### Problem description:
Repeat each entry exactly. Drop every image.

### Records provided:
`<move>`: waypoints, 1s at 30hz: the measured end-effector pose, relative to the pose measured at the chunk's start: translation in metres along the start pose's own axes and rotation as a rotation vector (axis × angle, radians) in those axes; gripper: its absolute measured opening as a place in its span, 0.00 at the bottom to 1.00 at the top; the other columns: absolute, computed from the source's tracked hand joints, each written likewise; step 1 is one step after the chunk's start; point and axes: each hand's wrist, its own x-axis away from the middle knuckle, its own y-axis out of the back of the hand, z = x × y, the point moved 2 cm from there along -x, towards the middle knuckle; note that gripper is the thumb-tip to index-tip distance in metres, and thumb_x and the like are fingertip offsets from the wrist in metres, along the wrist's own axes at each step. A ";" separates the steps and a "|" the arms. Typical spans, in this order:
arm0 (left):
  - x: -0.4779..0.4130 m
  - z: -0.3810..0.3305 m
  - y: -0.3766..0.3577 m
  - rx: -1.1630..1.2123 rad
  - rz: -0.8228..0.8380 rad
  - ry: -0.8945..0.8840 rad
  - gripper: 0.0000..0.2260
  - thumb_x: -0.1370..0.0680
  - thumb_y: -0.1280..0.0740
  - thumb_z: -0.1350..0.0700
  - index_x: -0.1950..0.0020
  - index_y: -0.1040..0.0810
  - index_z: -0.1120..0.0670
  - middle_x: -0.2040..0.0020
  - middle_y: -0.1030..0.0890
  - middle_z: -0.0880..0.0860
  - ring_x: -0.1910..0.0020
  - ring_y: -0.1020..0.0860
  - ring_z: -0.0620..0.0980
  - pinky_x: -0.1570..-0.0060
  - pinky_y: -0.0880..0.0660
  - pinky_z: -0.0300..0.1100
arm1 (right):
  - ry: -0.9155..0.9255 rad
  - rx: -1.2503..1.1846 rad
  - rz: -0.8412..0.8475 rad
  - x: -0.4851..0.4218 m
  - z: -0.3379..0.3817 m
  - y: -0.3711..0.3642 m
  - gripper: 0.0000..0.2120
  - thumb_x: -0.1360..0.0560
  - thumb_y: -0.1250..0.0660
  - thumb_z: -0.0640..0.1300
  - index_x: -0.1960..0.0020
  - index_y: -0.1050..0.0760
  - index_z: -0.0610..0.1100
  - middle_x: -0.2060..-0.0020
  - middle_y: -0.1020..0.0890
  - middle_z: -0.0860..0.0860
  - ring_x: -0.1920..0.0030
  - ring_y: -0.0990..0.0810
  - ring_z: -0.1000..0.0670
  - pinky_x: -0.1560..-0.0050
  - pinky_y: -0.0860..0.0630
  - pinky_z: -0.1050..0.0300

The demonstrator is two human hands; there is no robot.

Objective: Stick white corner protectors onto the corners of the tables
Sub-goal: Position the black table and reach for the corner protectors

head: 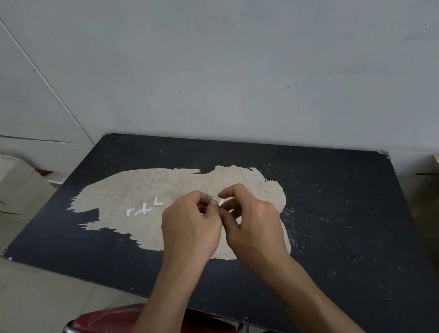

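The left hand [190, 226] and right hand [253, 220] pinch one corner protector [220, 202]; spare protectors [144, 209] lie at nine o'clock. A slipping pinch may fold its sticky side.

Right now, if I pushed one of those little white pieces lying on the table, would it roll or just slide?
Probably slide: the loose white pieces look flat and angled, with nothing round to roll. Likely very light: the left hand and right hand pinch a similar-looking held piece with fingertips alone.
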 end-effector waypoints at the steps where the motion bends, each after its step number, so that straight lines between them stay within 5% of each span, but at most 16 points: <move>1: 0.000 0.000 0.000 0.012 0.003 0.000 0.05 0.20 0.33 0.55 0.53 0.18 0.51 0.58 0.16 0.48 0.60 0.17 0.47 0.53 0.18 0.45 | 0.017 0.007 -0.008 -0.001 0.000 0.001 0.10 0.21 0.33 0.42 0.41 0.23 0.50 0.57 0.14 0.56 0.58 0.17 0.54 0.57 0.23 0.56; 23: -0.004 0.000 -0.002 0.074 -0.048 0.004 0.04 0.21 0.33 0.56 0.54 0.18 0.51 0.60 0.17 0.47 0.61 0.17 0.47 0.55 0.18 0.48 | 0.198 0.063 -0.149 -0.007 -0.004 -0.009 0.11 0.23 0.32 0.40 0.44 0.17 0.50 0.59 0.15 0.56 0.61 0.17 0.55 0.63 0.20 0.55; 30: -0.004 -0.001 -0.003 0.050 -0.041 0.004 0.04 0.20 0.33 0.57 0.53 0.20 0.50 0.58 0.18 0.45 0.60 0.19 0.45 0.58 0.22 0.39 | 0.178 0.032 -0.121 -0.007 -0.005 -0.009 0.09 0.23 0.33 0.41 0.46 0.18 0.52 0.59 0.16 0.57 0.61 0.18 0.56 0.63 0.21 0.54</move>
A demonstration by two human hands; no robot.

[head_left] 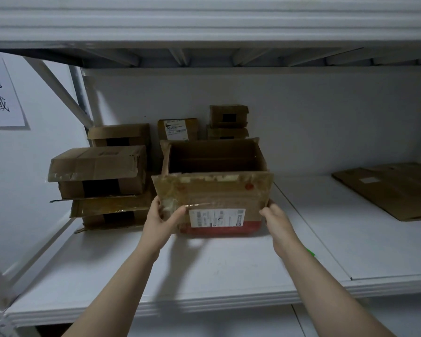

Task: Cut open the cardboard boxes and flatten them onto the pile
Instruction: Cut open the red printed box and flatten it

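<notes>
Head view: the left hand [161,218] and right hand [276,218] clasp the sides of an open-topped cardboard box [214,190] on the white shelf [204,271]; a few flattened sheets [396,190] lie far right; six boxes [100,171] wait behind, so most work remains.

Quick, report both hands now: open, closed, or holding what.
Left hand: closed on the left side of the open brown cardboard box with the white label.
Right hand: closed on the same box's right side.
</notes>
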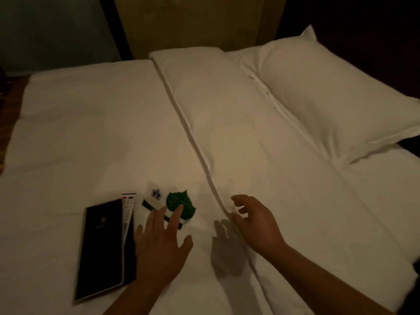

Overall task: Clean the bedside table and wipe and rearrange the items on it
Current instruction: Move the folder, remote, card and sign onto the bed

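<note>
Nearest the camera, two bare forearms reaching over a white bed (91,123) in dim, warm light. Left hand (159,244) flat and spread, palm down, fingers splayed and holding nothing, the two longest fingertips (179,209) lying on the lower edge of a green leaf-shaped card (180,204). Right hand (254,221) loosely open with fingers curled, empty, poised at the folded edge of the white duvet (227,123), casting a shadow on the sheet between the two hands; whether touching the fold or just above it, impossible to tell. Just left of the left hand, a black folder (102,246) with a small pale emblem on its cover, lying flat on the sheet, its long side running away from the camera. Tucked under the folder's right edge, a white remote control (127,208), its button end poking out beyond the top corner. Beside the remote, a white card with a dark crest (154,196), partly under the green leaf. Farther off, the duvet's folded seam running diagonally up the bed. At the far right, a white pillow (329,98) resting against the duvet. Beyond the bed, a tan headboard panel (193,23) and dark wall.
</note>
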`<state>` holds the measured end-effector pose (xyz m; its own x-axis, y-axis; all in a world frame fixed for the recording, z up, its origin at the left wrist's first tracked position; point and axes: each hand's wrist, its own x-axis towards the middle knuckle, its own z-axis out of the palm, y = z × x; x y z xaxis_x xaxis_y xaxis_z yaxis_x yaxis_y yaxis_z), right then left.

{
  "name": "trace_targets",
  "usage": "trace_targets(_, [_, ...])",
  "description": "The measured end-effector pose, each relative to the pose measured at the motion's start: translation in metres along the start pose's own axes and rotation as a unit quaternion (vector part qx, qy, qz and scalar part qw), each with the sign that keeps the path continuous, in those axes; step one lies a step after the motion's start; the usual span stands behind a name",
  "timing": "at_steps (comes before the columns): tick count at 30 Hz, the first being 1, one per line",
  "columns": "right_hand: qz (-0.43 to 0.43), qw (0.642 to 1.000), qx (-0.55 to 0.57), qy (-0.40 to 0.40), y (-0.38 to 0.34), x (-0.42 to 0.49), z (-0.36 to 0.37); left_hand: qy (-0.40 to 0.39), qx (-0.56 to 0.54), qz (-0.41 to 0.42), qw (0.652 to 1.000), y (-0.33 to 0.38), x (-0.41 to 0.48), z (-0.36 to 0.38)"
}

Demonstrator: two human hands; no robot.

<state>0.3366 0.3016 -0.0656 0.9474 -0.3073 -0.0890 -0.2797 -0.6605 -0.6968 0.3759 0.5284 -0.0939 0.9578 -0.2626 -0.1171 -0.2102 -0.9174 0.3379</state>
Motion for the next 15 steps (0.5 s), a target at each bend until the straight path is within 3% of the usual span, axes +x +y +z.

### Answer area:
`<move>`: waypoints, 1s at 30hz: the measured end-effector pose, relative to the pose measured at the chunk's start: translation in metres along the start pose's own axes and rotation as a rotation vector (axis × angle, radians) in those axes; gripper: its absolute measured opening as a place in its span, 0.00 at the bottom to 1.00 at the top; the other columns: absolute, computed from the source's tracked hand joints, each written likewise; step 1 is one step after the chunk's start; point and axes: each hand's wrist, its own x-axis away from the middle knuckle, its own y-axis out of the back of the hand, z = x × y, the point moved 2 cm from there along -x, towards the middle knuckle; note that gripper is the thumb-tip to index-tip distance in metres, and thumb_x and the like are fingertip offsets from the wrist in metres, along the wrist's own axes at each step. A ";" separates the steps and a "|" the arms. Typical spans, in this order:
arm0 (left):
  - x: -0.4779..0.4130 m
  - z: -0.3810..0.3305 m
  - y: -0.3766..0.3577 m
  - rx: -1.1630..1.2123 rad
  - rz: -0.8228..0.8380 rad
  - ry: -0.8945..0.8840 rad
  - gripper: 0.0000..0.2260
  - thumb_x: -0.1370..0.0680
  - thumb_y: -0.1280..0.0740
  - thumb_z: -0.1350..0.0700
  - index_x: -0.1950..0.0020
  - index_y: -0.1040..0.0810
  - index_z: -0.1120..0.0670
  - middle_x: -0.2040..0.0020
  - middle_y: -0.1030..0.0890
  - middle_z: -0.0880..0.0860
  - ring_x: -0.1910..0.0020
  - ring_y: -0.1020..0.0860
  - ring_z: -0.0620..0.0980
  - pinky_x: -0.1570..-0.0060
  - pinky_y: -0.0880..0.0660
  - pinky_z: -0.0300..0.1100
arm1 (right):
  - ry: -0.9155..0.9255 rad
  - rx: -1.2503..1.1846 rad
  - rz: -0.8412..0.8475 rad
  - x: -0.4851..0.4218 m
  - z: -0.3379..0.3817 m
  - y: -0.3711..0.3642 m
  - gripper: 0.0000..0.2120
  - thumb_x: -0.1360..0.0560
  - thumb_y: -0.1250..0.0660
  - thumb_z: -0.0640..0.1300
  - index_x: -0.1960..0.0020
  - index_y: -0.1050..0.0760
  - index_z: -0.0610..0.1100
  - middle_x: -0.2060..-0.0020
  - middle_y: -0.1020..0.0890
  - middle_z: -0.0860..0.0860
  - ring_x: -0.1920..0.0030
  - ring_y: -0.0990..0.0810
  - ring_z: -0.1000..0.0670
  - pinky_x: -0.1560..-0.0050
  - pinky_y: -0.0860..0.0630
  - pinky_z: -0.1050..0.0300

The demonstrator is two human hands; there is no robot.

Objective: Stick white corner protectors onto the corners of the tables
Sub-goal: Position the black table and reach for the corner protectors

head: 

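The left hand [190, 226] and right hand [253, 220] pinch one corner protector [220, 202]; spare protectors [144, 209] lie at nine o'clock. A slipping pinch may fold its sticky side.

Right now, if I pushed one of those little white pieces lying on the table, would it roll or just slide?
Probably slide: the loose white pieces look flat and angled, with nothing round to roll. Likely very light: the left hand and right hand pinch a similar-looking held piece with fingertips alone.
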 end-effector waypoints at the steps where the motion bends, each after its step number, so that straight lines between them stay within 5% of each span, but at most 16 points: <move>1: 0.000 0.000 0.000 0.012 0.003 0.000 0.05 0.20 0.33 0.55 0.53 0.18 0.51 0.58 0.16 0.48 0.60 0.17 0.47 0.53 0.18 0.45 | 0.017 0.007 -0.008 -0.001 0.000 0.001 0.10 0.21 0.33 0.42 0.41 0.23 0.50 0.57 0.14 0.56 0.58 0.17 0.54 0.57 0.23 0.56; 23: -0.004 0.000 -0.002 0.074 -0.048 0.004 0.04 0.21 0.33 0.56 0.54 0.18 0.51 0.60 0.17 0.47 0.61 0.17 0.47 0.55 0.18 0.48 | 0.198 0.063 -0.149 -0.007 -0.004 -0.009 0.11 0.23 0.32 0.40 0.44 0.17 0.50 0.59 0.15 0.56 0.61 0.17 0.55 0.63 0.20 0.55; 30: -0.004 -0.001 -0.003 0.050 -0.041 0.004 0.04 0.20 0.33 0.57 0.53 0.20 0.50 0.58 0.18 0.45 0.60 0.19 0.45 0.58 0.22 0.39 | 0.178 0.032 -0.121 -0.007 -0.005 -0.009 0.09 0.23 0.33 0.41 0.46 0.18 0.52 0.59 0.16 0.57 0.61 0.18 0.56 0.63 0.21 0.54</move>
A demonstration by two human hands; no robot.

[head_left] 

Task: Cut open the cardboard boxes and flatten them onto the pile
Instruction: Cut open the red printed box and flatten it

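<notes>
Head view: the left hand [161,218] and right hand [276,218] clasp the sides of an open-topped cardboard box [214,190] on the white shelf [204,271]; a few flattened sheets [396,190] lie far right; six boxes [100,171] wait behind, so most work remains.

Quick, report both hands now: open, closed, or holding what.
Left hand: closed on the left side of the open brown cardboard box with the white label.
Right hand: closed on the same box's right side.
</notes>
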
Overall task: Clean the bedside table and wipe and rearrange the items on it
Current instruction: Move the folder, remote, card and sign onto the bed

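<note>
Nearest the camera, two bare forearms reaching over a white bed (91,123) in dim, warm light. Left hand (159,244) flat and spread, palm down, fingers splayed and holding nothing, the two longest fingertips (179,209) lying on the lower edge of a green leaf-shaped card (180,204). Right hand (254,221) loosely open with fingers curled, empty, poised at the folded edge of the white duvet (227,123), casting a shadow on the sheet between the two hands; whether touching the fold or just above it, impossible to tell. Just left of the left hand, a black folder (102,246) with a small pale emblem on its cover, lying flat on the sheet, its long side running away from the camera. Tucked under the folder's right edge, a white remote control (127,208), its button end poking out beyond the top corner. Beside the remote, a white card with a dark crest (154,196), partly under the green leaf. Farther off, the duvet's folded seam running diagonally up the bed. At the far right, a white pillow (329,98) resting against the duvet. Beyond the bed, a tan headboard panel (193,23) and dark wall.
</note>
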`<state>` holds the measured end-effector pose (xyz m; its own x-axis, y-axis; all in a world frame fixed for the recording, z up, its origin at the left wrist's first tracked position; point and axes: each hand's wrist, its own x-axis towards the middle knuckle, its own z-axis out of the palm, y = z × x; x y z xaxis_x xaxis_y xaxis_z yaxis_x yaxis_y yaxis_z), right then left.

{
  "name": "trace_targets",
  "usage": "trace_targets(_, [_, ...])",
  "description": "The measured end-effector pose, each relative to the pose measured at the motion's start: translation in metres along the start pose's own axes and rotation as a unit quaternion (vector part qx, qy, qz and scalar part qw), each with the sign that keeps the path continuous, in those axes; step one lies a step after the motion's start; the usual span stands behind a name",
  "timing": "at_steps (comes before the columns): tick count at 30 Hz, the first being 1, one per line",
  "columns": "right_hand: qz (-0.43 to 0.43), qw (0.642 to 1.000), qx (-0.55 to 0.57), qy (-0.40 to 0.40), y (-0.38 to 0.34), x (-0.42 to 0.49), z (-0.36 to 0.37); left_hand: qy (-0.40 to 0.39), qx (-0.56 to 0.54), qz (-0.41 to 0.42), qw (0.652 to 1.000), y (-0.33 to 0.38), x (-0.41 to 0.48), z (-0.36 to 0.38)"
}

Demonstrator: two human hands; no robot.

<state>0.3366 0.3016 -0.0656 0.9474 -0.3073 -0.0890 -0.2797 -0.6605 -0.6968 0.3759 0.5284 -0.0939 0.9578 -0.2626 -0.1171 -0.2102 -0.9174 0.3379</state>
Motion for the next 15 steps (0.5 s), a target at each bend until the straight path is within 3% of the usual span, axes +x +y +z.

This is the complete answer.